Koldehoff: Die Forderungen gibt es seit Längerem schon. Die gehen auch noch weiter. Und es gibt Vergleichsbeispiele. Es gibt ja solche Kommissionen nicht nur in Deutschland, sondern auch in Großbritannien, in den Niederlanden, in Österreich. Da arbeitet man wesentlich transparenter und wesentlich überprüfbarer. Auf der anderen Seite habe ich ein bisschen das Gefühl, dass man sich da in Deutschland nicht herantraut an diese Reformen, weil man Angst hat, Leute wie Rita Süssmuth oder Jutta Limbach und die anderen Mitglieder zu desavouieren, also indirekt zu sagen, was ihr da gemacht habt in den letzten Jahren, das war aber nicht so das Optimum.
Auf der anderen Seite: Es gibt ja nicht nur die formale Ebene, über die wir jetzt gesprochen haben; es gibt ja auch inhaltliche Kritik. Die Flechtheim-Erben sagen ja auch, da sind Sachverhalte falsch bewertet worden. Da hat die sogenannte Beweisumkehr nicht stattgefunden. Seit '99 haben sich die öffentlichen Museen in einer Erklärung dazu verpflichtet: Sie müssen beweisen, dass ihnen ein Bild rechtmäßig gehört.

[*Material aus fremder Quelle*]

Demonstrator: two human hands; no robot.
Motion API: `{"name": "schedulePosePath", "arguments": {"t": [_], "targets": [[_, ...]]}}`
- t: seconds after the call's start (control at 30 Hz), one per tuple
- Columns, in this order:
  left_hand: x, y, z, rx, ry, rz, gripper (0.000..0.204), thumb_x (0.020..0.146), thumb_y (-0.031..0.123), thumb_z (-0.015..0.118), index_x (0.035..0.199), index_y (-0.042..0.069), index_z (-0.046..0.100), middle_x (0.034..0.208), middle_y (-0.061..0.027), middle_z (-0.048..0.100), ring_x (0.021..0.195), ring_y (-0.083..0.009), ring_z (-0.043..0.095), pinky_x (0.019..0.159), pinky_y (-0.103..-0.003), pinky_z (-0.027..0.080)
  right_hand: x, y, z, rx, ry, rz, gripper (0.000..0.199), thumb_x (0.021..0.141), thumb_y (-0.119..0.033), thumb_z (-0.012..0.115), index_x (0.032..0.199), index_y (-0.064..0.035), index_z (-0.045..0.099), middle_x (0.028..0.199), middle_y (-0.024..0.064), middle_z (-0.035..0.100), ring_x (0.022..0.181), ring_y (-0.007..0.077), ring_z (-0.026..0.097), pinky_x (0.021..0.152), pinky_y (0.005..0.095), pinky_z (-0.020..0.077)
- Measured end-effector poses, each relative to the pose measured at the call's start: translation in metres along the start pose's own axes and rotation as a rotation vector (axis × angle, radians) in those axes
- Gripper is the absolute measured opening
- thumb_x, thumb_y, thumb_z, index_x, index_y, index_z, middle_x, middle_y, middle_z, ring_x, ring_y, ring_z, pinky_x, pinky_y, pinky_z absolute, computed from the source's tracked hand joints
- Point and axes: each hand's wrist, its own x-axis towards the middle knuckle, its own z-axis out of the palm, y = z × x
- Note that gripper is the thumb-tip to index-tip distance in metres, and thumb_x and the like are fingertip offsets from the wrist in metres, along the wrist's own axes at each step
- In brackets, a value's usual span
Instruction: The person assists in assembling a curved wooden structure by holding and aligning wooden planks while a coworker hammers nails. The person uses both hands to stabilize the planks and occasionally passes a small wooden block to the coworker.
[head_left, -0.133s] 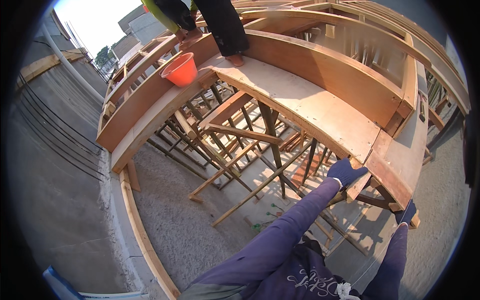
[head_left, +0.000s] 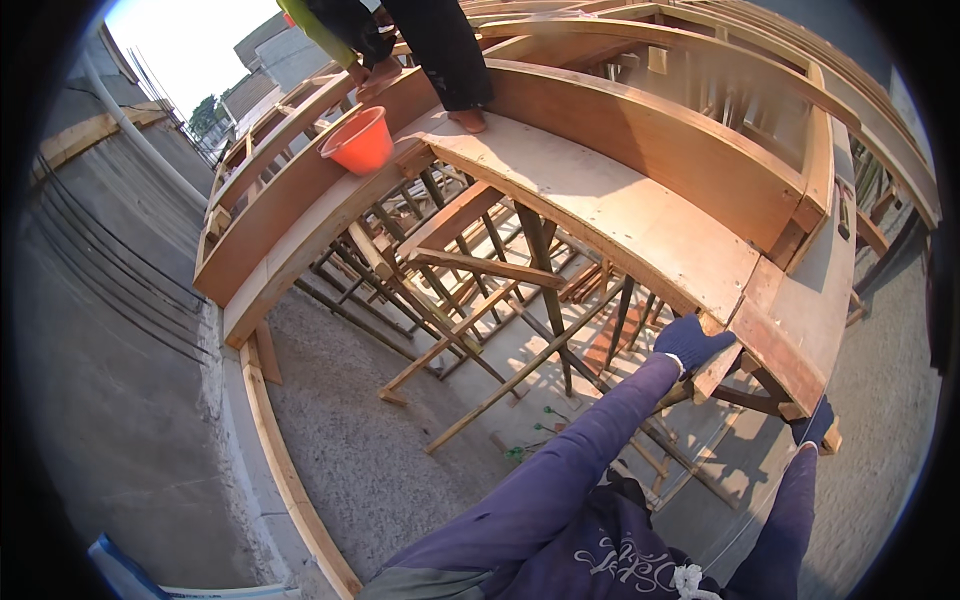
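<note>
My left hand [head_left: 694, 343], in a dark blue knitted glove, is closed at the edge of the plywood formwork, over a short piece of wood [head_left: 716, 374]. My right hand [head_left: 812, 424], also gloved, is at the lower corner of the formwork, beside a wooden block end [head_left: 833, 437]. Its fingers are curled and partly hidden, so what they grip cannot be made out. Between the hands lies a reddish plywood strip [head_left: 778, 352]. A thin pale string [head_left: 765, 505] runs down from near my right hand.
Another person's bare foot [head_left: 467, 121] stands on the plywood ledge [head_left: 600, 205]. An orange bucket [head_left: 360, 141] sits to its left. Below, wooden props and braces [head_left: 510, 375] cross over a deep drop. A hand tool [head_left: 844, 215] lies at right; a grey wall [head_left: 120, 350] rises at left.
The other person's leg has shifted very slightly to the left. My hands stay in the same places.
</note>
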Motion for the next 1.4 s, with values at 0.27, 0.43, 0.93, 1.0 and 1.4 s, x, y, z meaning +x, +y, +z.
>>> {"name": "schedulePosePath", "arguments": {"t": [0.27, 0.43, 0.93, 1.0, 1.4], "targets": [[0.002, 0.005, 0.001, -0.015, -0.031, 0.001, 0.098, 0.078, 0.077, 0.069, 0.122, -0.011, 0.066, 0.118, -0.0329, 0.069, 0.112, -0.0420, 0.069, 0.097, -0.046, 0.054, -0.006, -0.008, -0.012, -0.008, 0.080, -0.020, 0.066, 0.059, -0.047, 0.095, 0.103, -0.0067, 0.065, 0.094, 0.0149, 0.073, 0.092, 0.0370, 0.071, 0.082, 0.0451, 0.0530], [-0.005, 0.013, -0.011, 0.027, -0.052, -0.027, 0.104, 0.077, 0.079, 0.068, 0.122, -0.014, 0.065, 0.118, -0.0346, 0.069, 0.113, -0.0427, 0.069, 0.097, -0.046, 0.054, -0.004, -0.054, -0.045, -0.097, -0.064, 0.093, 0.068, 0.060, -0.049, 0.095, 0.105, -0.0061, 0.067, 0.097, 0.0152, 0.075, 0.093, 0.0351, 0.073, 0.084, 0.0443, 0.0545], [-0.003, 0.011, -0.008, 0.026, -0.051, -0.010, 0.107, 0.077, 0.079, 0.067, 0.123, -0.017, 0.061, 0.118, -0.0375, 0.067, 0.113, -0.0441, 0.068, 0.098, -0.046, 0.054, -0.008, -0.054, -0.050, -0.141, -0.071, 0.074, 0.069, 0.062, -0.049, 0.095, 0.109, -0.0060, 0.068, 0.100, 0.0157, 0.076, 0.094, 0.0347, 0.074, 0.084, 0.0429, 0.0552], [-0.006, 0.013, -0.010, 0.029, -0.047, -0.012, 0.107, 0.077, 0.079, 0.067, 0.122, -0.018, 0.061, 0.117, -0.0379, 0.067, 0.114, -0.0441, 0.068, 0.098, -0.046, 0.054, -0.008, -0.054, -0.052, -0.141, -0.073, 0.076, 0.069, 0.062, -0.049, 0.095, 0.110, -0.0061, 0.068, 0.100, 0.0157, 0.076, 0.094, 0.0347, 0.074, 0.084, 0.0428, 0.0553], [-0.015, 0.009, -0.019, -0.040, -0.049, -0.004, 0.102, 0.075, 0.079, 0.070, 0.119, -0.013, 0.066, 0.116, -0.0330, 0.070, 0.109, -0.0407, 0.070, 0.094, -0.045, 0.055, -0.004, -0.018, -0.015, 0.046, 0.057, -0.043, 0.069, 0.059, -0.042, 0.097, 0.110, -0.0068, 0.068, 0.102, 0.0163, 0.075, 0.097, 0.0381, 0.073, 0.084, 0.0449, 0.0558]]}}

Sonst muss unter bestimmten Voraussetzungen restituiert werden. Das hat in diesem Fall wieder nicht stattgefunden. Da stehen wieder Sätze drin wie "alles spricht dafür, dass …" oder "möglicherweise ist es so gewesen, dass …" und man möchte eigentlich fast den Flechtheim-Erben die Beweislast wieder zuschieben. Die Grundlagen der eigenen Arbeit scheinen gar nicht mehr präsent zu sein und deswegen glaube ich, dass diese heutige Entscheidung noch mal eine solche Welle der Entrüstung auslösen wird, dass bestimmt die Verantwortlichen an einer Reform nicht mehr vorbei kommen.
Ellmenreich: Stefan Koldehoff, Ihr Plädoyer: Tabula rasa und ein ganz neues Gremium, eine ganz neue Kommission mit neuen Regeln aufstellen und ins Leben rufen?
Koldehoff: Ja, ich glaube, das ist jetzt dringend geboten, rechtsstaatliche Voraussetzungen auch für dieses Gremium implementieren, Überprüfbarkeit, Transparenz, Recht auf Akteneinsicht. Ich glaube, anders geht es nicht mehr. Bisher war es ein guter Versuch, der mal so oder mal so funktioniert hat, aber weiter kann es so nicht gehen.
Ellmenreich: Stefan Koldehoff, vielen Dank. Wir sprachen über die Sache Flechtheim gegen Kunstsammlung Nordrhein-Westfalen und die heute veröffentlichte Empfehlung der sogenannten Limbach-Kommission.